All lines from the one with "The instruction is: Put" to the end of the material, both included, are to be written out exactly and without anything else.

*** RECORDED DATA

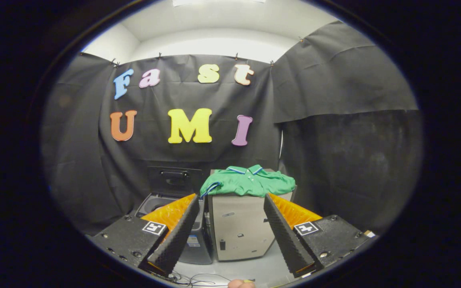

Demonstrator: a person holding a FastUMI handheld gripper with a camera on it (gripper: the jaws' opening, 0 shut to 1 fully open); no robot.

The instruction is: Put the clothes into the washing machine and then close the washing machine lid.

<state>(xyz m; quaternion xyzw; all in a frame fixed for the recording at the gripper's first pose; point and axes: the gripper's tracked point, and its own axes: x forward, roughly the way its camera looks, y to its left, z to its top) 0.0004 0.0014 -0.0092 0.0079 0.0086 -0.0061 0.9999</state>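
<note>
A green polo shirt [249, 182] lies draped over the top of a pale boxy cabinet [240, 226], beyond my fingers. To the cabinet's left stands a dark washing machine [156, 203] with its lid [173, 179] raised upright against the black cloth wall, its tub opening partly hidden behind my left finger. My gripper [230, 198] is open, the fingers spread wide with nothing between them; the shirt and cabinet show through the gap, some distance ahead.
Black cloth walls close in the booth behind and on both sides. A grey floor [262, 266] runs under the cabinet, with thin cables [196, 279] lying near the fingers' base. A fingertip of a person's hand [240, 283] shows at the bottom.
</note>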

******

▶ **RESPONSE**:
The instruction is: Put the clothes into the washing machine and then close the washing machine lid.

<state>(xyz m; quaternion xyzw; all in a frame fixed for the recording at the gripper's first pose; point and axes: the gripper's tracked point, and its own axes: x forward, roughly the way its camera looks, y to its left, z to its top) 0.0004 0.0014 -0.0092 0.0079 0.0086 -0.0061 0.9999</state>
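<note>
A green polo shirt [249, 182] lies draped over the top of a pale boxy cabinet [240, 226], beyond my fingers. To the cabinet's left stands a dark washing machine [156, 203] with its lid [173, 179] raised upright against the black cloth wall, its tub opening partly hidden behind my left finger. My gripper [230, 198] is open, the fingers spread wide with nothing between them; the shirt and cabinet show through the gap, some distance ahead.
Black cloth walls close in the booth behind and on both sides. A grey floor [262, 266] runs under the cabinet, with thin cables [196, 279] lying near the fingers' base. A fingertip of a person's hand [240, 283] shows at the bottom.
</note>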

Nothing further is needed for this answer.